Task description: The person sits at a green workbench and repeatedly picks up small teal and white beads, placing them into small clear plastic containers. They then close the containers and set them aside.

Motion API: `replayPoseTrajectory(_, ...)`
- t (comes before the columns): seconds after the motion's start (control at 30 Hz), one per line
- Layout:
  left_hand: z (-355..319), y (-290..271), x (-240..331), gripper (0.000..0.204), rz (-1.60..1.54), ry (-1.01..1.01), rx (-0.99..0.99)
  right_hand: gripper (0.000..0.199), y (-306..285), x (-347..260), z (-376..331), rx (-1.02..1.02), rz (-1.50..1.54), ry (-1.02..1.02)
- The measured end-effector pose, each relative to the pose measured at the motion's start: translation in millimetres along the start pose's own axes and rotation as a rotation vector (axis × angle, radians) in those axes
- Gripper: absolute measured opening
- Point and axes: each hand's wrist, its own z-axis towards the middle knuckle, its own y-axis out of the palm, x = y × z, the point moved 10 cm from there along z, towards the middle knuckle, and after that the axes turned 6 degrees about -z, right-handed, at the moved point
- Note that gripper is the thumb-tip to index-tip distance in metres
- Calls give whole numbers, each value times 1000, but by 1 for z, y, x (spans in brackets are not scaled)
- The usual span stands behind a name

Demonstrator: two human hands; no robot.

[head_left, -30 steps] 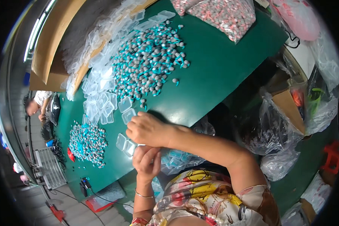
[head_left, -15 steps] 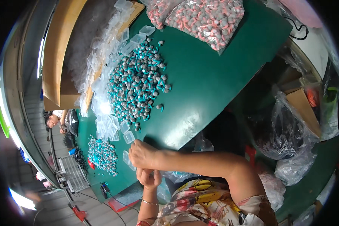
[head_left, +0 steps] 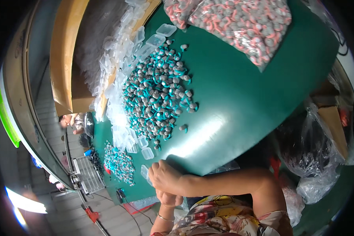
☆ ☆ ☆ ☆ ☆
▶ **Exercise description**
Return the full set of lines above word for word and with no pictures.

▶ **Solution for this task**
Task description: The person sits at a green workbench and repeatedly picks up small teal and white beads, placing them into small clear plastic containers. They then close the containers and set them aside.

Motion API: `replayPoseTrajectory(_, ...)`
- t (comes before the columns): seconds after the motion's start (control at 30 Hz), one per line
- Layout:
  left_hand: z (-355..319), y (-290..271), x (-240..331), gripper (0.000..0.204), rz (-1.60..1.54), ry (-1.01..1.01), rx (-0.99..0.99)
  right_hand: gripper (0.000..0.199), y (-306..285), x (-347..260), z (-376..331), rx (-1.02..1.02), rz (-1.50..1.54), ry (-1.02..1.02)
- The measured end-effector pose, each relative to the pose measured at the motion's start: translation in millimetres along the start pose's own axes and rotation as a rotation vector (axis × angle, radians) in those axes
- Gripper: absolute measured opening
- Point and axes: each hand's wrist, its own z-axis towards the middle knuckle, its own y-axis out of the palm, x = y × z, the point moved 10 cm from there along z, towards the middle knuckle, and after that the axes turned 6 degrees about -z, right-handed, at the moved point
- Note that gripper is the thumb-tip to index-tip distance in metres
- Calls give whole numbers, each value times 1000, but by 1 for z, y, x (spans in brackets are not scaled)
- The usual span stands behind a name

Demonstrator: two human hands; no robot.

[head_left, -30 steps] 
[head_left, -15 steps] 
[head_left, +0 steps] 

This exercise has been completed.